* _ASSIGNED TASK_: Go through the entries below from the first line and output each one exactly, up to and including the line with "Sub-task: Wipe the".

* _LISTED RECORDS_:
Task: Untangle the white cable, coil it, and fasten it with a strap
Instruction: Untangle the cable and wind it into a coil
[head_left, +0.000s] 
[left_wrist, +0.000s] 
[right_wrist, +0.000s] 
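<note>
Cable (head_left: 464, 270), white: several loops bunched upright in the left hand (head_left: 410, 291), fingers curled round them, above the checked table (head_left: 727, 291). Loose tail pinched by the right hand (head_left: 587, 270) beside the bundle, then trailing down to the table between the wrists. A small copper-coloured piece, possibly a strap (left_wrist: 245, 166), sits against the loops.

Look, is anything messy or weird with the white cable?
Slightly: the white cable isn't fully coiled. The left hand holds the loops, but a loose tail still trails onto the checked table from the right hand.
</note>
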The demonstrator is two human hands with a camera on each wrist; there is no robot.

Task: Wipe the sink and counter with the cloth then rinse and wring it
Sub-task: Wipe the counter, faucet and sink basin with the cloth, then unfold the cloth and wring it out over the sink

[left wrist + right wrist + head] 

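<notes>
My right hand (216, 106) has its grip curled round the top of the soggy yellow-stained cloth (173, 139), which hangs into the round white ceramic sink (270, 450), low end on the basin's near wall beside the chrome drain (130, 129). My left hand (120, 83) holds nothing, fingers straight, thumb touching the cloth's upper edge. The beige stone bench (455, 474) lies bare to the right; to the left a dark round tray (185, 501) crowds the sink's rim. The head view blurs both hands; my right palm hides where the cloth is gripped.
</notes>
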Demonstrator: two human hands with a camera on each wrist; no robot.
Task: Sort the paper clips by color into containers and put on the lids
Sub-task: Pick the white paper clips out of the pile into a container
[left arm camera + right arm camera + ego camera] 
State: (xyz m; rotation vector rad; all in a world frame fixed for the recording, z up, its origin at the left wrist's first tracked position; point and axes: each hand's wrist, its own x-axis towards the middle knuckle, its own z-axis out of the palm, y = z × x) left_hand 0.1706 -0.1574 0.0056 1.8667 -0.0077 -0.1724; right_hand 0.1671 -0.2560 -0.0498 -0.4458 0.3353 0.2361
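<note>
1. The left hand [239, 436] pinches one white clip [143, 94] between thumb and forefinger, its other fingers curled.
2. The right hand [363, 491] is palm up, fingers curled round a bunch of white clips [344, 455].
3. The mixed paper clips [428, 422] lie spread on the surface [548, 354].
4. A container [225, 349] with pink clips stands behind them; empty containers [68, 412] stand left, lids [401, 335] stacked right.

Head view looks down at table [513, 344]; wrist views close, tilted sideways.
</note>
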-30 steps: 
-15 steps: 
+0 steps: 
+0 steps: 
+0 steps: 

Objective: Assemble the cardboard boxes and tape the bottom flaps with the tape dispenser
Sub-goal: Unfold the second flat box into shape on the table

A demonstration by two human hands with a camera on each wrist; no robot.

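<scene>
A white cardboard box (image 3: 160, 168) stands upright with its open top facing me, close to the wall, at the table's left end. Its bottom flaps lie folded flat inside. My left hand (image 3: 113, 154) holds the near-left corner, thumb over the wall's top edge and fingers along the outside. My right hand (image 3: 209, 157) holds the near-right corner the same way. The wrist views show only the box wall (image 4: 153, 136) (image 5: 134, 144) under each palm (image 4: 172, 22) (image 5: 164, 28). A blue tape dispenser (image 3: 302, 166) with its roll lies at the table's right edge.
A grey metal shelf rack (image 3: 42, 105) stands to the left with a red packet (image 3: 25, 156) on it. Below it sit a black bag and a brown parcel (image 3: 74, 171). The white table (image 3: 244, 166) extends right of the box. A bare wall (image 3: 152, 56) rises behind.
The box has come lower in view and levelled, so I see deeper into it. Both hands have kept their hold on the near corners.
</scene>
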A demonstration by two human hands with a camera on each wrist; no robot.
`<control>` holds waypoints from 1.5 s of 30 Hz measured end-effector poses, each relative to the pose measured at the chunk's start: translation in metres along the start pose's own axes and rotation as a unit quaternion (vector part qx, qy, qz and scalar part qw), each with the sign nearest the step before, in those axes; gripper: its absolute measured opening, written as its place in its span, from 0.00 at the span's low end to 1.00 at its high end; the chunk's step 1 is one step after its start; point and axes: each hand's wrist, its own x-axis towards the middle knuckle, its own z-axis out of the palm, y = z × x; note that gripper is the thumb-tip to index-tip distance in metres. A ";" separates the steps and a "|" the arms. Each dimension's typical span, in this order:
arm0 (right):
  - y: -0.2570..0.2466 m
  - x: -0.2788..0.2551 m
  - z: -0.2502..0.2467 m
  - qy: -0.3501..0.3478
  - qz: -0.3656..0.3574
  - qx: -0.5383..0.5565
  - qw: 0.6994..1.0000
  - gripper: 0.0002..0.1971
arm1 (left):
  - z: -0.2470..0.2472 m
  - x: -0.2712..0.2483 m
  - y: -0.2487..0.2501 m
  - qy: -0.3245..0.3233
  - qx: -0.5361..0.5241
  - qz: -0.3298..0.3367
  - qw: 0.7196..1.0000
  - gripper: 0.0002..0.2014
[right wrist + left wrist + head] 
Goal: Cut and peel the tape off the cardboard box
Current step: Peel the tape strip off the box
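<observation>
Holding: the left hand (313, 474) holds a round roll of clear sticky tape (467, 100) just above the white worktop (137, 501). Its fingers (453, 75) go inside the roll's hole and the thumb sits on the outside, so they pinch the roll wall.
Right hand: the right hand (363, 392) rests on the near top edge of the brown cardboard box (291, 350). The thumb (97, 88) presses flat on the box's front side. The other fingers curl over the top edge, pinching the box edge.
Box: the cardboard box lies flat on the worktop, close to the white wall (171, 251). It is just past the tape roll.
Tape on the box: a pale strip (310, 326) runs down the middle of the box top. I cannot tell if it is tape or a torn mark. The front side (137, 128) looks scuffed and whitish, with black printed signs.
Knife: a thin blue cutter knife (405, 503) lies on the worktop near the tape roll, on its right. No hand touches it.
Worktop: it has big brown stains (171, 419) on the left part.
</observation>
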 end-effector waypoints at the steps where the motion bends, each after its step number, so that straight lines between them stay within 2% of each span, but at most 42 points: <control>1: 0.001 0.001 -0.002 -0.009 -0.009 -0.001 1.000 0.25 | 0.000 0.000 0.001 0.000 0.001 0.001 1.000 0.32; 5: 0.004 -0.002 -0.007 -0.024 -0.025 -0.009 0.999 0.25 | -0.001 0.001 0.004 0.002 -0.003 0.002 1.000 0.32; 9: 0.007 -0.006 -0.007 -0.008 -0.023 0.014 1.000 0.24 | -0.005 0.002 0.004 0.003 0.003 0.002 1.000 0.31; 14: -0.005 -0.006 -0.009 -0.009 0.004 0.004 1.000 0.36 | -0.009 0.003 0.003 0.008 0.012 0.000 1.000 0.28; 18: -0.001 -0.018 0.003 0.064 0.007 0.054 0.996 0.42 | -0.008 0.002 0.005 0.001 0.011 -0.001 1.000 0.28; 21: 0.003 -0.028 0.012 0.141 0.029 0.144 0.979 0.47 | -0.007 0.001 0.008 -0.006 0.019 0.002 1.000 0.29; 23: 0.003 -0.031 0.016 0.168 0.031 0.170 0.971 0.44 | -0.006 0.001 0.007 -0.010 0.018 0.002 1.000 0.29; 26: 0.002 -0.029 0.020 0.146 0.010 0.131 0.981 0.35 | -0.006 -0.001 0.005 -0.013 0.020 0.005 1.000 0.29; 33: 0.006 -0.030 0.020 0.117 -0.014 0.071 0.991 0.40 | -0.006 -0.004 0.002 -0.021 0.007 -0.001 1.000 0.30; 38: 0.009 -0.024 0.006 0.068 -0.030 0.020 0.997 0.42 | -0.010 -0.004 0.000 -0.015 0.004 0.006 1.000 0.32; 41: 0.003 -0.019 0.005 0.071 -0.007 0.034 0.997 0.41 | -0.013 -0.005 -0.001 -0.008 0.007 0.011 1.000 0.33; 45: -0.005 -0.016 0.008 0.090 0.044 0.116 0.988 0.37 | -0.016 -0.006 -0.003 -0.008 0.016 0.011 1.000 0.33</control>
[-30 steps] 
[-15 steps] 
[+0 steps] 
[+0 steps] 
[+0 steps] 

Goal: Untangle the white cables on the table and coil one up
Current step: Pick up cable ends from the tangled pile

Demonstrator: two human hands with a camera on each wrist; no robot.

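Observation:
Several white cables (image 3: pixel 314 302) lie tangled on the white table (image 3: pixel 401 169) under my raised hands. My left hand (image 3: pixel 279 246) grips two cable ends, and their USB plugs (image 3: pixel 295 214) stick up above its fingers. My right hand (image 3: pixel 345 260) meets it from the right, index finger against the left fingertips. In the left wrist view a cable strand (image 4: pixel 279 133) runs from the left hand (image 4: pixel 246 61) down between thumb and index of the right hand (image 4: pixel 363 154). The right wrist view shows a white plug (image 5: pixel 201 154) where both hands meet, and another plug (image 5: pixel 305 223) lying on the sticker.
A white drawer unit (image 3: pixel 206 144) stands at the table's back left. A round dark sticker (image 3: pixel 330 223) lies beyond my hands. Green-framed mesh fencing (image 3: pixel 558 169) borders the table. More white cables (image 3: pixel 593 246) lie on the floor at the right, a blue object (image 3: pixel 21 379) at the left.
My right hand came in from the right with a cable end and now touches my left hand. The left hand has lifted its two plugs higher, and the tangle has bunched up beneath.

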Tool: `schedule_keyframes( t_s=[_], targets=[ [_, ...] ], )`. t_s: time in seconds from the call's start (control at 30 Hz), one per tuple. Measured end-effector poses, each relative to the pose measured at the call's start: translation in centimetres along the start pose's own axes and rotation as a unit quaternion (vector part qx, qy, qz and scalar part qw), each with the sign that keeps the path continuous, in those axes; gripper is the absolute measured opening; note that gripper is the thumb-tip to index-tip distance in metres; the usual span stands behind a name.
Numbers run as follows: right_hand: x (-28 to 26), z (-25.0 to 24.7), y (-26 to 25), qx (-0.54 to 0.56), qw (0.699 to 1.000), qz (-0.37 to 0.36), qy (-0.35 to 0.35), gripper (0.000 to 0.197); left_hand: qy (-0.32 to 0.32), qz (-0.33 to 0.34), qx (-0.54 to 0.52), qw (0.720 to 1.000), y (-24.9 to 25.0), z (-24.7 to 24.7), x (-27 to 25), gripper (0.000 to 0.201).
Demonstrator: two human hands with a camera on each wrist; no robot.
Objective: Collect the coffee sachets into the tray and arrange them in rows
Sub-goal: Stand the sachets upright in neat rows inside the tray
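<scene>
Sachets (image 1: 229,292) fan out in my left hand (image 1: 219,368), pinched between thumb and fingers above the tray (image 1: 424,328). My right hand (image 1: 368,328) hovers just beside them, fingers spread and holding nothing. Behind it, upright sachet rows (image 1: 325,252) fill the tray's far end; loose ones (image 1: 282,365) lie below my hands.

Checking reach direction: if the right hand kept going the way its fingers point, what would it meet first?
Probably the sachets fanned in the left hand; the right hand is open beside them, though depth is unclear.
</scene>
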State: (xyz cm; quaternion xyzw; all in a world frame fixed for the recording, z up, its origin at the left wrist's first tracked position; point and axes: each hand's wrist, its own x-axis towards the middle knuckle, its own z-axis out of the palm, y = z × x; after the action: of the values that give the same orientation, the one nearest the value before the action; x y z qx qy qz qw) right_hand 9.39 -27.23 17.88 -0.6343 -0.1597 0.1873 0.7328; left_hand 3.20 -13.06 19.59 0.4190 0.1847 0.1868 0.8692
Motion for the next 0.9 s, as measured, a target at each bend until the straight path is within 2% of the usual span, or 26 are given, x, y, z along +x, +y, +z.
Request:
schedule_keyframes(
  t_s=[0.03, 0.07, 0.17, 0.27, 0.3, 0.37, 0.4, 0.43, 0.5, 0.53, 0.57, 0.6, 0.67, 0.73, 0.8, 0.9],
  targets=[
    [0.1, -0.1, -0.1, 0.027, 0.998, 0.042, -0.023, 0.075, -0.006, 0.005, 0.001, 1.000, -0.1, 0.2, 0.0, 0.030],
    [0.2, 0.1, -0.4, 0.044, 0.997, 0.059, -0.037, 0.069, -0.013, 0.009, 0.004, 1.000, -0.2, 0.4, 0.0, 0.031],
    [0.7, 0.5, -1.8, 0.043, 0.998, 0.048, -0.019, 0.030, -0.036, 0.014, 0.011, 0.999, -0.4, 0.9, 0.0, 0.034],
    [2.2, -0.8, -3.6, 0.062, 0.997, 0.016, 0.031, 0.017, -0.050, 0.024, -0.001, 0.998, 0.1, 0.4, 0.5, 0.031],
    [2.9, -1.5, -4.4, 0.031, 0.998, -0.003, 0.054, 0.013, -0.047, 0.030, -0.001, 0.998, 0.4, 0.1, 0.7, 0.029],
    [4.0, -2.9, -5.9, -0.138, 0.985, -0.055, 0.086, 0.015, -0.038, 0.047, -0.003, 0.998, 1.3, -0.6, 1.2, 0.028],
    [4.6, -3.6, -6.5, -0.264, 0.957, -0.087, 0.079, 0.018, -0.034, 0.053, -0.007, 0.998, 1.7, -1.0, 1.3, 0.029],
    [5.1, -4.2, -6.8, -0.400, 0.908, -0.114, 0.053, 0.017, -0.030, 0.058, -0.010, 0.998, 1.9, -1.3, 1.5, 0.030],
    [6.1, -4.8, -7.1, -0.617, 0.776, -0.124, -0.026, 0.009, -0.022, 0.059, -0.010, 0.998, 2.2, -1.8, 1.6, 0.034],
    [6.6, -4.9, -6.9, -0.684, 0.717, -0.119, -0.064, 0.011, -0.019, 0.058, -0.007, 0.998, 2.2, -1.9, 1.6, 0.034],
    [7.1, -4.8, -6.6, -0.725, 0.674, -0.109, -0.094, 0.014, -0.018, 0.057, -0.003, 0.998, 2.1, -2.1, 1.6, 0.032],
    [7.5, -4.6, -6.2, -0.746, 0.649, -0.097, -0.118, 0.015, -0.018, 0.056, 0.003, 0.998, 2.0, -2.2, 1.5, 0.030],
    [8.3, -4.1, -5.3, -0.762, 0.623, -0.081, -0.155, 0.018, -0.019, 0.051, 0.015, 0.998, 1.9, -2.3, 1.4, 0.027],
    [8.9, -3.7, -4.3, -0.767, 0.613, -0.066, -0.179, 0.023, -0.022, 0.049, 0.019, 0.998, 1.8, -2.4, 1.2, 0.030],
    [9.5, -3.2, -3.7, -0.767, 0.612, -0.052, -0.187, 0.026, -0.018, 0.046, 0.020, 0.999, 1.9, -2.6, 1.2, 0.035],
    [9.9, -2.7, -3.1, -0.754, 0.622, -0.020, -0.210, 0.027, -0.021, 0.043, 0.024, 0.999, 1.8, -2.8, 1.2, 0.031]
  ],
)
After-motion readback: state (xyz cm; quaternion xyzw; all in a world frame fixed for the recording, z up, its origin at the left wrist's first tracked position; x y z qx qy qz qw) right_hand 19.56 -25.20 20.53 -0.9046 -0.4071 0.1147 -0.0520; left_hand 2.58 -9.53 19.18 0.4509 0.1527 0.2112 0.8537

* _RESPONSE BOX_:
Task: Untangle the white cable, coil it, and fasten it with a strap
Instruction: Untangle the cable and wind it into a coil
[head_left, +0.000s] 
[left_wrist, +0.000s] 
[right_wrist, +0.000s] 
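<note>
Cable (head_left: 464, 270), white: several loops bunched upright in the left hand (head_left: 410, 291), fingers curled round them, above the checked table (head_left: 727, 291). Loose tail pinched by the right hand (head_left: 587, 270) beside the bundle, then trailing down to the table between the wrists. A small copper-coloured piece, possibly a strap (left_wrist: 245, 166), sits against the loops.

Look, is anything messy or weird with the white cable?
Slightly: the white cable isn't fully coiled. The left hand holds the loops, but a loose tail still trails onto the checked table from the right hand.
</note>
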The demonstrator is two human hands with a camera on each wrist; there is no robot.

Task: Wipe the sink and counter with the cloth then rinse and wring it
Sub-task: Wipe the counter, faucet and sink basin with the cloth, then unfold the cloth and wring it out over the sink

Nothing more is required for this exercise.